■ **Problem requirements**: Could you give the entries again, exactly as written?

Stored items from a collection
########
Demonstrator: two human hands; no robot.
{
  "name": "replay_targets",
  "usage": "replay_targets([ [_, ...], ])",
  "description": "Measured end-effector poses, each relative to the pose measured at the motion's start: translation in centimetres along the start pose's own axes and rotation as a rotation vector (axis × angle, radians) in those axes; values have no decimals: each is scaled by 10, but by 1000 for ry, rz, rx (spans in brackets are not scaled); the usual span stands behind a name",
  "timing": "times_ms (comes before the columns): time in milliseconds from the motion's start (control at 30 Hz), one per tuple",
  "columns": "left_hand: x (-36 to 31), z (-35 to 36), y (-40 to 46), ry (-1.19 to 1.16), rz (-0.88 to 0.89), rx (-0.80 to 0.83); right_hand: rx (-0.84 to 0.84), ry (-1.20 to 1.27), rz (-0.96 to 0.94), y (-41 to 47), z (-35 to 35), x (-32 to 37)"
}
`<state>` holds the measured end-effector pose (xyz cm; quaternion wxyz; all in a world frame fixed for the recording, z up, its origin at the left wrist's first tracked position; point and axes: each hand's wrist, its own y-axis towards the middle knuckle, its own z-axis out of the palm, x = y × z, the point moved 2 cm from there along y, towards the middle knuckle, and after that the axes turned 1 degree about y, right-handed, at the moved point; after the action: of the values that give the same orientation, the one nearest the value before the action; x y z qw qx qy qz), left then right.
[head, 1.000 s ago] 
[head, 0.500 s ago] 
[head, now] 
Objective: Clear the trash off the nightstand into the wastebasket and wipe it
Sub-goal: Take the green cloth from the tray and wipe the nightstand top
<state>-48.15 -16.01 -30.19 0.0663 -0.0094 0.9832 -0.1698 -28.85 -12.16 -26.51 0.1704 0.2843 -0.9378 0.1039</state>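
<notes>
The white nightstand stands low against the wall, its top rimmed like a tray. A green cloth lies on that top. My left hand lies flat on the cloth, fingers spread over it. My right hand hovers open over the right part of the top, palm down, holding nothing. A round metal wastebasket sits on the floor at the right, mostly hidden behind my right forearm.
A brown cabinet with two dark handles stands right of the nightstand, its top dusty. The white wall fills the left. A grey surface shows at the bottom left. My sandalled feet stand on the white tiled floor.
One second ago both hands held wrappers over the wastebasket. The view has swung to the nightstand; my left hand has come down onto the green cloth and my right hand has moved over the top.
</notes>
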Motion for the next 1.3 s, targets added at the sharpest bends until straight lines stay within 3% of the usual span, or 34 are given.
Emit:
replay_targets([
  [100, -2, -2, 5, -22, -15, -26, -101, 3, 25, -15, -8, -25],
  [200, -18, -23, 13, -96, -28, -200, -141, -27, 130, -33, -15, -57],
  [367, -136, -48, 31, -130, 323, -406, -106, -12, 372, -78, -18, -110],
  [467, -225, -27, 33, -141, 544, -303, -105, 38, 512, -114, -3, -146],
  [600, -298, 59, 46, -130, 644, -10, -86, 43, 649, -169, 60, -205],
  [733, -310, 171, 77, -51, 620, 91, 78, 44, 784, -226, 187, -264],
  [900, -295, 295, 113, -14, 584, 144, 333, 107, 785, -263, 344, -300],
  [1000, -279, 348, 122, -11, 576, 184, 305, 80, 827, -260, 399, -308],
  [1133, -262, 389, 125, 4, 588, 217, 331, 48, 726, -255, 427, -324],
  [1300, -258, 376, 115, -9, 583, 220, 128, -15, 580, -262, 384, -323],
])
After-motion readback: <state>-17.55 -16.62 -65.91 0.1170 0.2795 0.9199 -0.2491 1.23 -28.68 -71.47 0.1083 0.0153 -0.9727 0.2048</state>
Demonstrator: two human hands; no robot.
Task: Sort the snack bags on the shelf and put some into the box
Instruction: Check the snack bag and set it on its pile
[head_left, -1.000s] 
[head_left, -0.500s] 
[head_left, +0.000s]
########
■ **Your solution**:
Demonstrator: two human hands; no robot.
{
  "name": "replay_targets",
  "usage": "replay_targets([ [_, ...], ])",
  "description": "Measured end-effector poses, each relative to the pose measured at the motion's start: translation in centimetres along the start pose's own axes and rotation as a rotation vector (axis × angle, radians) in those axes; values have no decimals: each is scaled by 10, but by 1000 for ry, rz, rx (spans in brackets are not scaled); the usual span stands behind a name",
  "timing": "times_ms (comes before the columns): time in milliseconds from the motion's start (control at 30 Hz), one per tuple",
  "columns": "left_hand: x (-36 to 31), z (-35 to 36), y (-40 to 46), ry (-1.19 to 1.16), rz (-0.88 to 0.89), rx (-0.80 to 0.83); right_hand: rx (-0.84 to 0.84), ry (-1.20 to 1.27), rz (-0.96 to 0.94), y (-41 to 47), z (-35 to 35), x (-32 to 37)"
}
`<state>` holds the measured end-effector pose (xyz cm; quaternion wxyz; all in a world frame fixed for the recording, z up, its origin at the left wrist's first tracked position; point and axes: each hand's wrist, its own y-axis towards the middle knuckle, its own z-axis out of the palm, x = y × z, the point moved 2 cm from there along y, towards the middle knuckle, and after that the axes turned 1 degree about y, right-handed, at the moved point; after the action: of the values that give the same orientation, the one nearest the value before the action; x y z qw qx qy qz), left then right.
[head, 1.000 s ago] 
[head, 0.500 s ago] 
[head, now] 
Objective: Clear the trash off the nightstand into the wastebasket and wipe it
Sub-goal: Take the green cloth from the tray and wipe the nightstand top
<state>-48.15 -16.01 -30.19 0.0663 -0.0094 0.9832 -0.1698 -28.85 -12.16 -26.51 0.1704 0.2843 -0.9378 0.1039</state>
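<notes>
The white nightstand stands low against the wall, its top rimmed like a tray. A green cloth lies on that top. My left hand lies flat on the cloth, fingers spread over it. My right hand hovers open over the right part of the top, palm down, holding nothing. A round metal wastebasket sits on the floor at the right, mostly hidden behind my right forearm.
A brown cabinet with two dark handles stands right of the nightstand, its top dusty. The white wall fills the left. A grey surface shows at the bottom left. My sandalled feet stand on the white tiled floor.
One second ago both hands held wrappers over the wastebasket. The view has swung to the nightstand; my left hand has come down onto the green cloth and my right hand has moved over the top.
</notes>
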Motion for the next 1.3 s, targets added at the sharpest bends until straight lines stay within 3% of the usual span, or 34 are given.
Emit:
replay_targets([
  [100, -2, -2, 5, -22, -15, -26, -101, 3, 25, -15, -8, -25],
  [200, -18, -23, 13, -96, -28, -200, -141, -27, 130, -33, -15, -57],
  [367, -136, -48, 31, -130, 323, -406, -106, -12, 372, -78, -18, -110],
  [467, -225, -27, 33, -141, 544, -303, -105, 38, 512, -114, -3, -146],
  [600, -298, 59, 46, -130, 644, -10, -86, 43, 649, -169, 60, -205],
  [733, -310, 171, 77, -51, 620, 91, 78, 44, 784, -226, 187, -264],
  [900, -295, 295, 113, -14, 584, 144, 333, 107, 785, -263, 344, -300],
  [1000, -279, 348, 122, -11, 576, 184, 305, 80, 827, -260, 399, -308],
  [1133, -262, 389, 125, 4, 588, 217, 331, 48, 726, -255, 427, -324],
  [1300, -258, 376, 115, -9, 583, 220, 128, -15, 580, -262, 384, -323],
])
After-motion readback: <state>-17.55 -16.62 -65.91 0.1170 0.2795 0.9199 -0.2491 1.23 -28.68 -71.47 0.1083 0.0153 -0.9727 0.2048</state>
Demonstrator: two human hands; no robot.
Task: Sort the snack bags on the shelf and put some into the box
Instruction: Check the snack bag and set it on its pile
[head_left, -1.000s] 
[head_left, -0.500s] 
[head_left, +0.000s]

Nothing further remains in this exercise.